For this exercise, transcribe every line of the material exactly and skip the pictures.

*** Opening of SUPPLIED INFORMATION ***

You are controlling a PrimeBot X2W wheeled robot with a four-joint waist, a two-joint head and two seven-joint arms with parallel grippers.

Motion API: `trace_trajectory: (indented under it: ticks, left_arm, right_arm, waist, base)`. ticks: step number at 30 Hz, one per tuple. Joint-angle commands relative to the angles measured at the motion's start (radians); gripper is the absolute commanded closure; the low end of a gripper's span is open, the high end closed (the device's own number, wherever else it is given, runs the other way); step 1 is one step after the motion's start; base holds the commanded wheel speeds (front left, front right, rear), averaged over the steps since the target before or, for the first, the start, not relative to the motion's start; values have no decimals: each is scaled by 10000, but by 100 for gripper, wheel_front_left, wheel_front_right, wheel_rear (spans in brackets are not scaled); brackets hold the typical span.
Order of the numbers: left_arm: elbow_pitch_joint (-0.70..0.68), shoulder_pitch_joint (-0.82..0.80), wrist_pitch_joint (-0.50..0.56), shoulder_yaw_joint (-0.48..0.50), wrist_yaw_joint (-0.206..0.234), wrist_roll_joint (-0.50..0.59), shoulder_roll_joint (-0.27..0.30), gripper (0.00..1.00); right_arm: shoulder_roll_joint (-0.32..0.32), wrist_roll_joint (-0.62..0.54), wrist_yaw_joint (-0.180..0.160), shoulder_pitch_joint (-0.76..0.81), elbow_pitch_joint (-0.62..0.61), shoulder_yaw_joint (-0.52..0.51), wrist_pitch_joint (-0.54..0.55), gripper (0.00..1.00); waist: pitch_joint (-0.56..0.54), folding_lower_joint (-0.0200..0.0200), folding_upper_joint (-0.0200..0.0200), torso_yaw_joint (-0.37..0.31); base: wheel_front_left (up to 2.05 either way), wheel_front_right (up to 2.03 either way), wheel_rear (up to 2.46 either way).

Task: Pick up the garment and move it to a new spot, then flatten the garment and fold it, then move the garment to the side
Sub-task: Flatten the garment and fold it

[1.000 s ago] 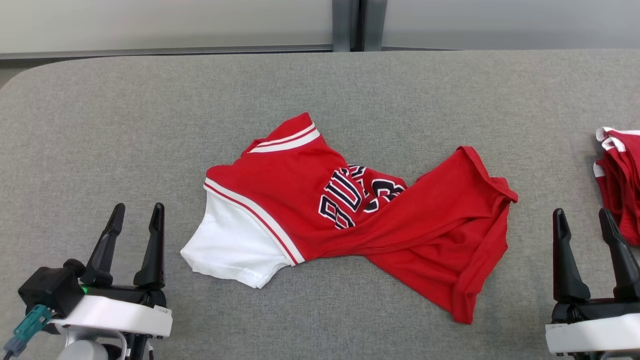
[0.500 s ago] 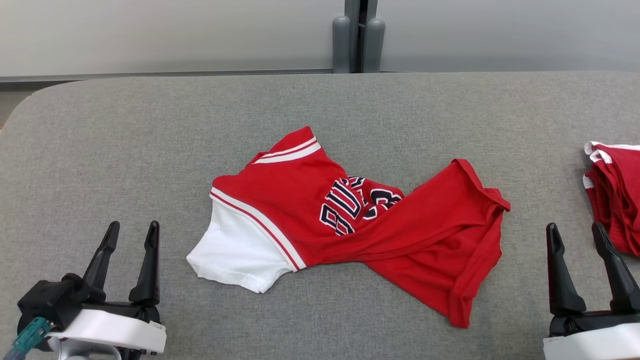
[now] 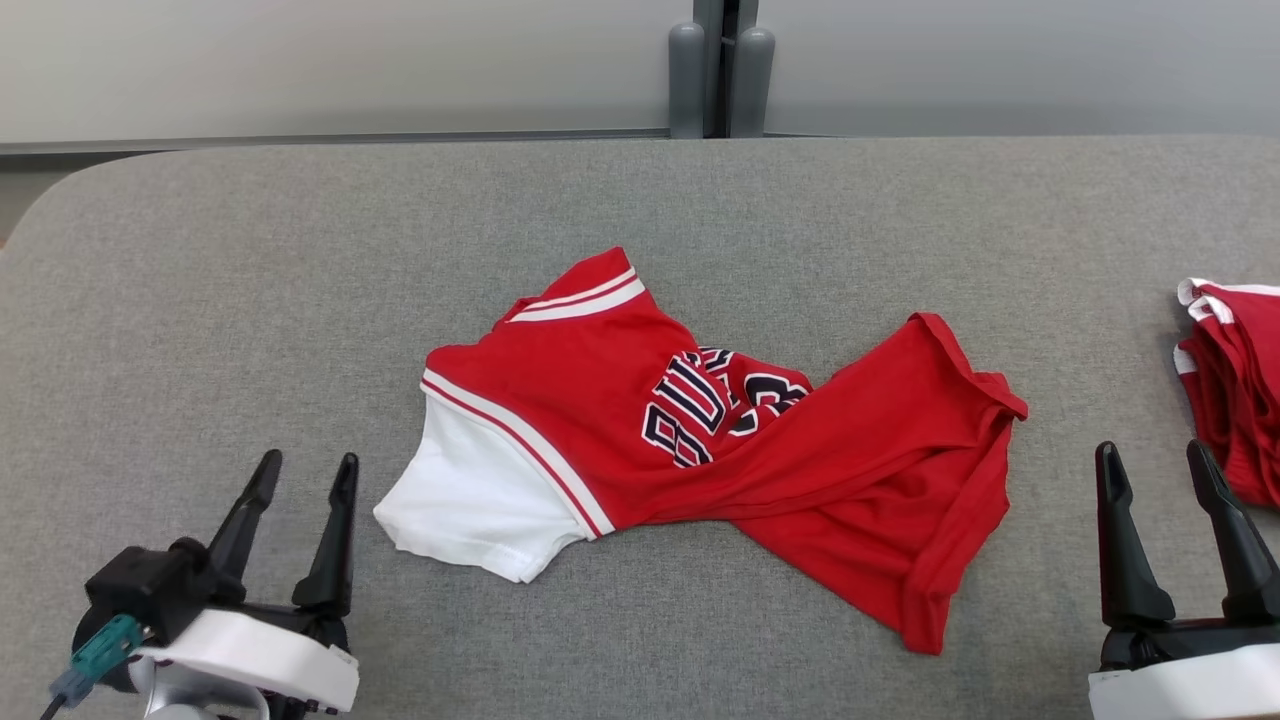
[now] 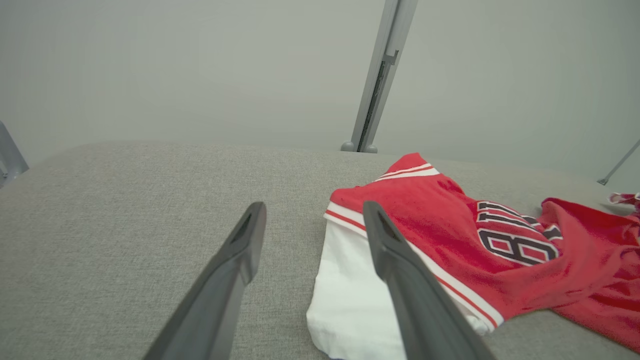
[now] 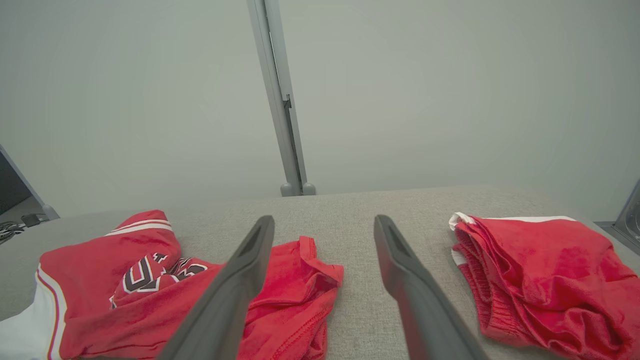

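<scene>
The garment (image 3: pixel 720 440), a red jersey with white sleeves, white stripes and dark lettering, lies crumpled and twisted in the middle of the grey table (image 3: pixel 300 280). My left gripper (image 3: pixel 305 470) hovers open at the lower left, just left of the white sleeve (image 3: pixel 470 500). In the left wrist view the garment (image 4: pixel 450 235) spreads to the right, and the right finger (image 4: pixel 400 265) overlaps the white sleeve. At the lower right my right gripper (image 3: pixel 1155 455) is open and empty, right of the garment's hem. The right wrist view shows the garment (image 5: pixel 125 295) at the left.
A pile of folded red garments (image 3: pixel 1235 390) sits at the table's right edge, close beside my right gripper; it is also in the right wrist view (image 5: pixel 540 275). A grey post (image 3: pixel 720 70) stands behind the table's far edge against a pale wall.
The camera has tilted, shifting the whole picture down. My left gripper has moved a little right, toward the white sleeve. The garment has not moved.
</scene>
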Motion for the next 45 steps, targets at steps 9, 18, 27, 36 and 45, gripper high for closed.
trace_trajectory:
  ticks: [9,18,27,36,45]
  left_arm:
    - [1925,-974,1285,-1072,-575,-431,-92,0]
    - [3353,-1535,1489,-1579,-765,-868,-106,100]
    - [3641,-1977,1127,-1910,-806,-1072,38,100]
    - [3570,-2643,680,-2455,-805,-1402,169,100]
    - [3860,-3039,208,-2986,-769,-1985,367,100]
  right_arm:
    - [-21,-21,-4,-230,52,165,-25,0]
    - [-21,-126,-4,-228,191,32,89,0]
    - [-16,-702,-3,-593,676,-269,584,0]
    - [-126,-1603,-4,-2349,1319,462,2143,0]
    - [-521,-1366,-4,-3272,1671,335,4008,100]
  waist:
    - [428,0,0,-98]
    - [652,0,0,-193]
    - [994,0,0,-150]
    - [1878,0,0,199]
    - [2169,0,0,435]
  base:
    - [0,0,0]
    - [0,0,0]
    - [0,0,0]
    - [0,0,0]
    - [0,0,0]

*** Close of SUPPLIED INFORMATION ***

YOUR SOLUTION |
You are controlling a PrimeBot X2W wheeled robot with a four-joint waist, a two-joint head and two seven-joint arms with parallel grippers.

Motion API: `trace_trajectory: (indented under it: ticks, left_arm, right_arm, waist, base)`. ticks: step number at 30 Hz, one per tuple. Joint-angle commands relative to the angles measured at the motion's start (radians); gripper is the absolute commanded closure; the low end of a gripper's span is open, the high end closed (the device's own number, wherever else it is given, runs the other way); step 1 is one step after the motion's start; base holds the commanded wheel speeds (front left, front right, rear), averaged over the steps since the target before or, for the first, the start, not relative to the motion's start; values have no decimals: each is scaled by 10000, but by 100 for gripper, wheel_front_left, wheel_front_right, wheel_rear (spans in brackets are not scaled); brackets hold the typical span.
Order of the numbers: left_arm: elbow_pitch_joint (-0.70..0.68), shoulder_pitch_joint (-0.82..0.80), wrist_pitch_joint (-0.50..0.56), shoulder_yaw_joint (-0.48..0.50), wrist_yaw_joint (-0.206..0.234), wrist_roll_joint (-0.50..0.59), shoulder_roll_joint (-0.27..0.30), gripper (0.00..1.00); right_arm: shoulder_roll_joint (-0.32..0.32), wrist_roll_joint (-0.62..0.54), wrist_yaw_joint (-0.180..0.160), shoulder_pitch_joint (-0.76..0.81), elbow_pitch_joint (-0.62..0.61), shoulder_yaw_joint (-0.52..0.51), wrist_pitch_joint (-0.54..0.55), gripper (0.00..1.00); waist: pitch_joint (-0.56..0.54), folding_lower_joint (-0.0200..0.0200), folding_upper_joint (-0.0200..0.0200), torso_yaw_joint (-0.37..0.31); base: wheel_front_left (up to 2.05 either way), wheel_front_right (up to 2.03 either way), wheel_rear (up to 2.46 either way).

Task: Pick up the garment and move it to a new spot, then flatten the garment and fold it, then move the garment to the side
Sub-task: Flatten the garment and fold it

[1.000 s ago] 
[0.500 s ago] 
[now] 
[now] 
[now] 

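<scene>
The garment (image 3: pixel 720 440), a red jersey with white sleeves, white stripes and dark lettering, lies crumpled and twisted in the middle of the grey table (image 3: pixel 300 280). My left gripper (image 3: pixel 305 470) hovers open at the lower left, just left of the white sleeve (image 3: pixel 470 500). In the left wrist view the garment (image 4: pixel 450 235) spreads to the right, and the right finger (image 4: pixel 400 265) overlaps the white sleeve. At the lower right my right gripper (image 3: pixel 1155 455) is open and empty, right of the garment's hem. The right wrist view shows the garment (image 5: pixel 125 295) at the left.
A pile of folded red garments (image 3: pixel 1235 390) sits at the table's right edge, close beside my right gripper; it is also in the right wrist view (image 5: pixel 540 275). A grey post (image 3: pixel 720 70) stands behind the table's far edge against a pale wall.
The camera has tilted, shifting the whole picture down. My left gripper has moved a little right, toward the white sleeve. The garment has not moved.
</scene>
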Motion for the next 45 steps, targets at steps 9, 18, 27, 36 and 45, gripper high for closed.
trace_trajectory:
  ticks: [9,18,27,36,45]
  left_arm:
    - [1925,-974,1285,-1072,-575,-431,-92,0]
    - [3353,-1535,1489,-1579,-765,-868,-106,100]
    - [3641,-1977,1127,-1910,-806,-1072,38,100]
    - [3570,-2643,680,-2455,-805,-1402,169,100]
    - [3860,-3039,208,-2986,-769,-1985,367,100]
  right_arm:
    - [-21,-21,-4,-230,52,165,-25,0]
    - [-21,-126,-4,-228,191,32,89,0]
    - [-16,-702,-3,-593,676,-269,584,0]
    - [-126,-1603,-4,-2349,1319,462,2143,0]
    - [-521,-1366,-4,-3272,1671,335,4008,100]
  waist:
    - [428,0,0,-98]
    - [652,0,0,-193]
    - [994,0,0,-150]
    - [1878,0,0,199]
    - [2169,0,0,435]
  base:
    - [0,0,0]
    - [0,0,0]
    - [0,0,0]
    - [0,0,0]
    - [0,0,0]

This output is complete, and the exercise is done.